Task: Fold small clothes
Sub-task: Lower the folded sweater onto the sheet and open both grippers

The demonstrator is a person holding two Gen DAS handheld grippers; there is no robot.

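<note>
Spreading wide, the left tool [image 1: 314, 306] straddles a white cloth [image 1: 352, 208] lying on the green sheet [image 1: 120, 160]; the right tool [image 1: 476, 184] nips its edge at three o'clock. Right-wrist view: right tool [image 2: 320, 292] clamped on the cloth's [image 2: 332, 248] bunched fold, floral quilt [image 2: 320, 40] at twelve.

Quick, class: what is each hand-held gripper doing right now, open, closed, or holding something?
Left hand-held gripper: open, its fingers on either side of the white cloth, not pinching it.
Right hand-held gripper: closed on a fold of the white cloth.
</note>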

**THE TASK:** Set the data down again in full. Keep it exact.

**RESULT FOR THIS TASK:**
Task: Fold small clothes
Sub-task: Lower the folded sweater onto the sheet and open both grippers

The demonstrator is a person holding two Gen DAS handheld grippers; there is no robot.

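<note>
Spreading wide, the left tool [image 1: 314, 306] straddles a white cloth [image 1: 352, 208] lying on the green sheet [image 1: 120, 160]; the right tool [image 1: 476, 184] nips its edge at three o'clock. Right-wrist view: right tool [image 2: 320, 292] clamped on the cloth's [image 2: 332, 248] bunched fold, floral quilt [image 2: 320, 40] at twelve.

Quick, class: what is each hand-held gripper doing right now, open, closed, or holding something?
Left hand-held gripper: open, its fingers on either side of the white cloth, not pinching it.
Right hand-held gripper: closed on a fold of the white cloth.
</note>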

What needed an answer now has one.